BERLIN. - Als einziges Land der industrialisierten Welt hat Amerika in großem Maßstab die Todesstrafe wiedereingeführt. Achtunddreißig der fünfzig US-Bundesstaaten verhängen sie gegen Schwerstverbrecher. Europäer, vom französischen Präsidenten Chirac an abwärts, führen gewöhnlich Kreuzzüge gegen die Todesstrafe in Amerika, indem sie einen zweiten Dreyfus entdecken, einen "Unschuldigen", der in einem Prozeß von "dubioser" Legitimität "hereingelegt" worden ist. Eines der jüngsten Beispiele für dieses Verhalten ist der Fall des schwarzen Aktivisten Mumia Abu-Jamal, eines ehemaligen Black Panther aus Philadelphia, der für den Mord an einem Polizisten zum Tode verurteilt worden ist. Viele Europäer wollen uns glauben machen, daß verurteilte Männer wie Abu-Jamal ungerechterweise angeklagt und ungerecht verurteilt sind. Ich wünschte, das Leben wäre so einfach.

Obwohl diejenigen, die in Amerika zum Tode verurteilt werden, zu einem überproportional großen Anteil schwarz (vierzig Prozent der Verurteilten im Vergleich zu zwölf Prozent der Bevölkerung) und arm sind, sind sie doch auch auf überwältigende Weise schuldig, Menschen kaltblütig ermordet zu haben.

Abu-Jamal wurde (von einer Jury aus Weißen und Schwarzen) des Mordes an einem Polizisten für schuldig befunden, der seinen Bruder verhaften wollte. Erst schoß er ihn in den Rücken und dann viermal in den Kopf. Drei Zeugen haben ihn identifiziert. Der Polizist hinterließ eine junge Frau und ein Kind. Es mag sehr wohl sein, daß Abu-Jamal aus schwierigen Verhältnissen kam. Aber nichts kann die Blutspuren von seinen Händen wegwischen.

Die Todesstrafe ist in Amerika nicht nur die härteste Sanktion, sie ist auch der überwältigende Ausdruck des Volkswillens. Meinungsumfragen schwanken nach oben und unten, aber etwa siebzig Prozent der Amerikaner befürworten die Hinrichtung von Mördern. Wie im Fall der Revolution der algerischen Fundamentalisten, die in den Wahllokalen triumphierten, kann die zivilisierte Welt mit populären Scheußlichkeiten oft nicht richtig umgehen.

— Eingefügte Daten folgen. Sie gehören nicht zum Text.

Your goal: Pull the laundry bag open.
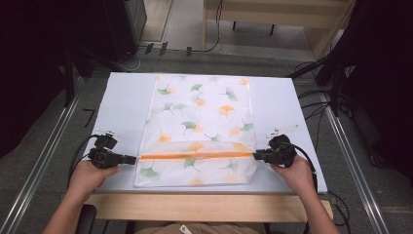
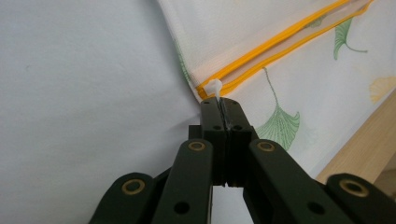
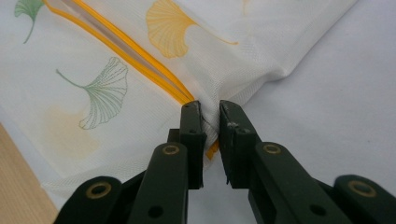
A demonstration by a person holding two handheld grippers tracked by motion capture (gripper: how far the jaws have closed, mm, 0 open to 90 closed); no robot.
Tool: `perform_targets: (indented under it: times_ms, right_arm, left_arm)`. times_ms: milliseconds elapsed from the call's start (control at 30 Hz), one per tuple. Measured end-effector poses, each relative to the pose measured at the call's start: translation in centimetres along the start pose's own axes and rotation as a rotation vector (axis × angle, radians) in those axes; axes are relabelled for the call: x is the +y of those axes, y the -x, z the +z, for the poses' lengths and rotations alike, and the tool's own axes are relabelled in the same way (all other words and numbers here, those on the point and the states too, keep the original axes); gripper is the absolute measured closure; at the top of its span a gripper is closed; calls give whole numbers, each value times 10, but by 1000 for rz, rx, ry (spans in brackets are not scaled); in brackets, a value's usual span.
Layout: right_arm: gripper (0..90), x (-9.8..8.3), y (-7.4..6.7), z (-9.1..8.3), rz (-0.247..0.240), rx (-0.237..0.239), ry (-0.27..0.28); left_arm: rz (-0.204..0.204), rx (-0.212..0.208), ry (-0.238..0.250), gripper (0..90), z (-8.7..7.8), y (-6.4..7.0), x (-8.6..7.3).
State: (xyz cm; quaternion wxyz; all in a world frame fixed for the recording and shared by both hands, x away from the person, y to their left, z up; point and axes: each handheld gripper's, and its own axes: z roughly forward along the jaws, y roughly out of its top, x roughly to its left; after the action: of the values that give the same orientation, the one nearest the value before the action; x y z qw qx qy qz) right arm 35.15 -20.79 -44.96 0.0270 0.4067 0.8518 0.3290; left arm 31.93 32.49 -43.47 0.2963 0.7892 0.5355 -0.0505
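Black jaws of the left gripper (image 2: 223,105) stand pressed together in the left gripper view, clamped on the small white zipper pull (image 2: 214,86) at the left end of the orange zipper (image 1: 195,155). At that end the two orange tapes meet directly at the pull.

Location of the work piece: a white mesh bag (image 1: 199,129) printed with green and orange leaves lies flat on the white table top (image 1: 122,97), its zipper running across the end nearest the person. In the high view the left gripper sits just beside the bag's left edge and the right gripper (image 1: 259,155) sits at the bag's right edge, both level with the zipper line.

Right gripper state: in the right gripper view the jaws stand slightly apart, with the bag's corner fabric and the right end of the zipper between them. Whether the pads press on the fabric cannot be determined; a visible gap remains on each side of the cloth.

Progress assessment:
- Done: bag laid flat and aligned; pull gripped at the left end; right gripper positioned at the opposite end.
- Zipper condition: a pale strip shows between the two orange tapes along most of the length, so the zipper appears open.
- Remaining, as judged: secure the right corner as an anchor, then draw the pull along the zipper toward the right end.
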Motion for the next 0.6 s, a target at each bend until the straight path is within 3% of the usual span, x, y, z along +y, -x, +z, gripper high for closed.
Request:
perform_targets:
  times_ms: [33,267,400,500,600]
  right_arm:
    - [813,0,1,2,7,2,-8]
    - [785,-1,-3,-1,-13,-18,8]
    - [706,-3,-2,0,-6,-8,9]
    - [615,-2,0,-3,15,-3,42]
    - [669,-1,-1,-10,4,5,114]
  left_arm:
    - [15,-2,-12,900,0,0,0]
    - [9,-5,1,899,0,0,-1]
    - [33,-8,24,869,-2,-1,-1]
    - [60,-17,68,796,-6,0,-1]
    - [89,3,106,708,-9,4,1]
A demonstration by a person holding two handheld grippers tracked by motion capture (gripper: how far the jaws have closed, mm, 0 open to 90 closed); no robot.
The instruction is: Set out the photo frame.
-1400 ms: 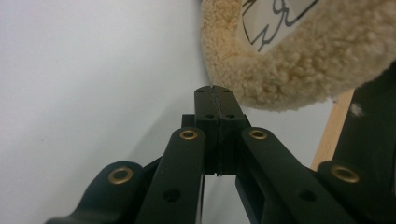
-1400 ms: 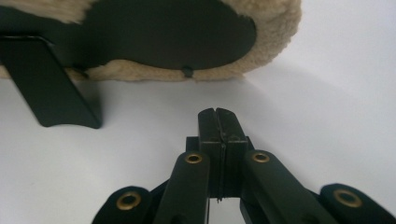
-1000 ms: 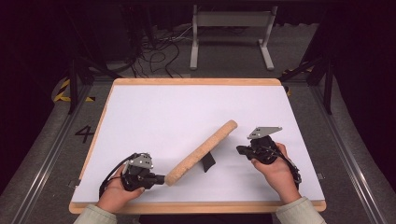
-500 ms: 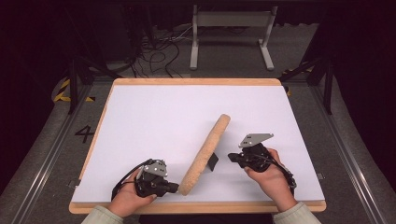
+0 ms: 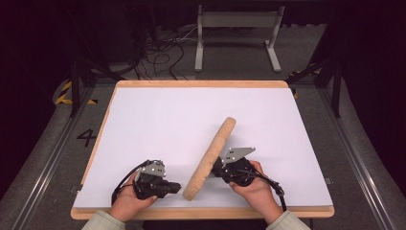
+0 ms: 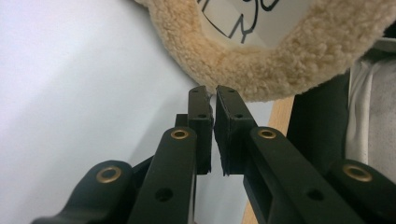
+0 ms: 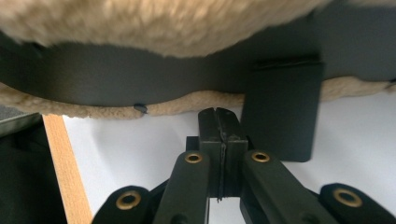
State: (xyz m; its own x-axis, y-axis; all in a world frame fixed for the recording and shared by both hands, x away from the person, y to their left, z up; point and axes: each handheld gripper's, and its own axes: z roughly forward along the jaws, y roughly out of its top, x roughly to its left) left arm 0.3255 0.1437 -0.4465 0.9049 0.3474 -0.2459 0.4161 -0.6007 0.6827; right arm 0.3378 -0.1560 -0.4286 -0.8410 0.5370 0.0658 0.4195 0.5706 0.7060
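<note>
Fleece pad [image 5: 210, 153] lies slantwise between both hands; left gripper [image 6: 215, 93] nearly closed at its edge, empty; right gripper [image 7: 218, 114] clenched, empty.

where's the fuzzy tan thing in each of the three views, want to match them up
High view: the fuzzy tan thing stands on edge near the table's front, running diagonally between the left gripper and the right gripper.
Left gripper view: its fleecy rim curves across the top, just beyond the jaw tips.
Right gripper view: its fleece spans the top, black backing below.
Shared landmark: the table's wooden front edge, seen also at and.
</note>
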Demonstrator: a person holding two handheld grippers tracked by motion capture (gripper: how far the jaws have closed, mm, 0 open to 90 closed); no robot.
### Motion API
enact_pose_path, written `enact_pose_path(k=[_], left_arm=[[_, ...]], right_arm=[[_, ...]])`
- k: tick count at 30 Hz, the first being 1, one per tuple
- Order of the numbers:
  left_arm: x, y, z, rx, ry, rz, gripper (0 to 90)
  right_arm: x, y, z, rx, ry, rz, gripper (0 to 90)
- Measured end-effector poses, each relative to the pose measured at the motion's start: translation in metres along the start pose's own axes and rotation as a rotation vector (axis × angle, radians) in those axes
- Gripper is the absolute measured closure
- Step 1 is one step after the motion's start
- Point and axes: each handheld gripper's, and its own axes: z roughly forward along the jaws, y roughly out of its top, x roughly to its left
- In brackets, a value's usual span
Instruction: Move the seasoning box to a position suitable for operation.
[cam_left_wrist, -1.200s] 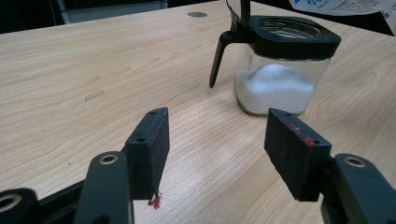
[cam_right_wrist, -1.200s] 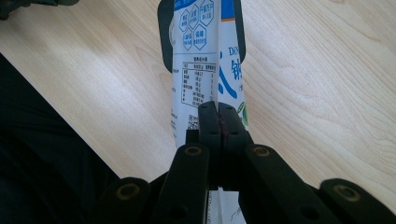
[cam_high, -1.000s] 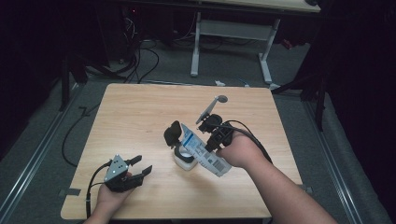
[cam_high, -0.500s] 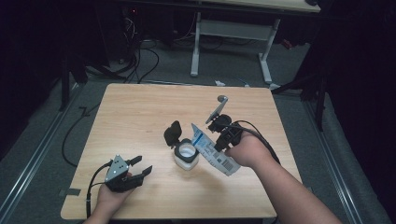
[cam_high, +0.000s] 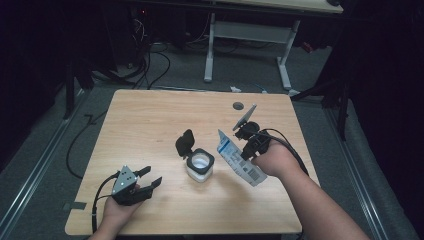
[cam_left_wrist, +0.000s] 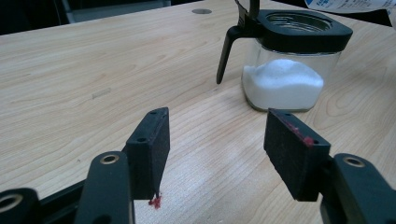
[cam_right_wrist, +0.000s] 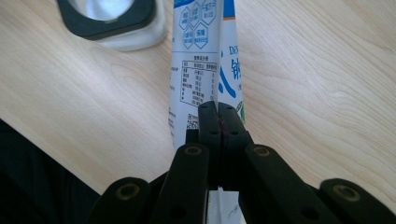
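The right gripper (cam_high: 248, 141) is pinching a white and blue pouch (cam_high: 240, 159) flat between its jaws, which are pressed together on the pouch's thin body, as the right gripper view (cam_right_wrist: 218, 122) shows plainly. Gripping it partway along rather than at the mouth is probably leaving the upper end (cam_right_wrist: 205, 28) free to act as a spout. The pouch is hanging over the middle of the table (cam_high: 150, 120), slightly toward the right edge, tilted so that one corner is pointing at the jar (cam_high: 200, 166) just beside it.

The jar is standing upright near the centre of the table, a little toward the near edge, apart from both grippers. Its black hinged lid (cam_high: 184, 142) is standing flipped back on the far side, which is leaving the mouth clear for pouring. Through the glass wall in the left gripper view, white granules (cam_left_wrist: 283, 85) are filling the lower part, so there is room for more.

The left gripper (cam_high: 143, 183) is resting by the near left corner of the table with its jaws apart and nothing between them (cam_left_wrist: 224, 149). It is pointing toward the jar, likely waiting to steady it or to shut the lid

A small round grey disc (cam_high: 238, 105) is lying near the far edge, well away from the work
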Motion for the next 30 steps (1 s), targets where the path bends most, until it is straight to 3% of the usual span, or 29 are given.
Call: enact_pose_path(k=[8,19,21,30], left_arm=[[0.001,0.0,-0.001,-0.006,-0.002,-0.007,41.3],[0.001,0.0,-0.001,-0.005,-0.001,-0.01,41.6],[0.001,0.0,-0.001,-0.005,0.0,-0.009,41.6],[0.003,0.0,-0.003,-0.01,0.006,-0.021,41.6]], right_arm=[[-0.016,-0.011,0.012,0.025,-0.028,0.035,90.0],[-0.039,-0.027,0.024,0.01,-0.057,0.078,90.0],[-0.042,-0.03,0.025,-0.014,-0.078,0.089,90.0],[-0.047,-0.045,0.025,-0.142,-0.062,0.104,90.0]])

Eine Epidemie von Gewaltverbrechen hat die amerikanischen Städte während der vergangenen dreißig Jahre im Griff gehabt. Es gibt sehr viele Gründe für die Gewalttätigkeit, von der geradezu absurd leichten Verfügbarkeit von Handfeuerwaffen bis zum Zusammenbruch der Familienstrukturen und dem rasenden Mißbrauch harter Drogen in den amerikanischen Städten. Aber es steht außer Frage, daß die Armen am meisten unter der Gewalttätigkeit leiden.

Bedrohte Amerikaner sehnen sich immer nach schnellen Lösungen. Und unsere angriffslustigen Politiker, denen es nie an Mut auf Kosten anderer fehlt, sind nur zu gern bereit, den Ruf nach der Todesstrafe zu unterstützen.

Die Art und Weise, wie die Todesstrafe verhängt wird, legt unvermeidlich alle Unzulänglichkeiten Amerikas bloß. Es ist kein Zufall, daß Schwarze, die Weiße töten, zehnmal so oft eine Hinrichtung erwarten müssen wie Schwarze, die Schwarze umbringen. Darüber hinaus können Reiche, die morden, die Schwächen unseres unvollkommenen Gerichtssystems in einer Weise ausnutzen, von der arme Menschen nur träumen können. Der Prozeß gegen O. J. Simpson zeigt, daß selbst ein schwarzer, aber reicher und berühmter Amerikaner, der des brutalen Mordes an seiner (weißen!) Frau angeklagt war, seinen Kopf aus der Schlinge ziehen kann. Das amerikanische Rechtssystem ist nicht von Grund auf rassistisch. Es ist vielmehr das exakte Spiegelbild einer Gesellschaft, die sich immer noch mit den Problemen von Rasse und Klasse herumschlägt.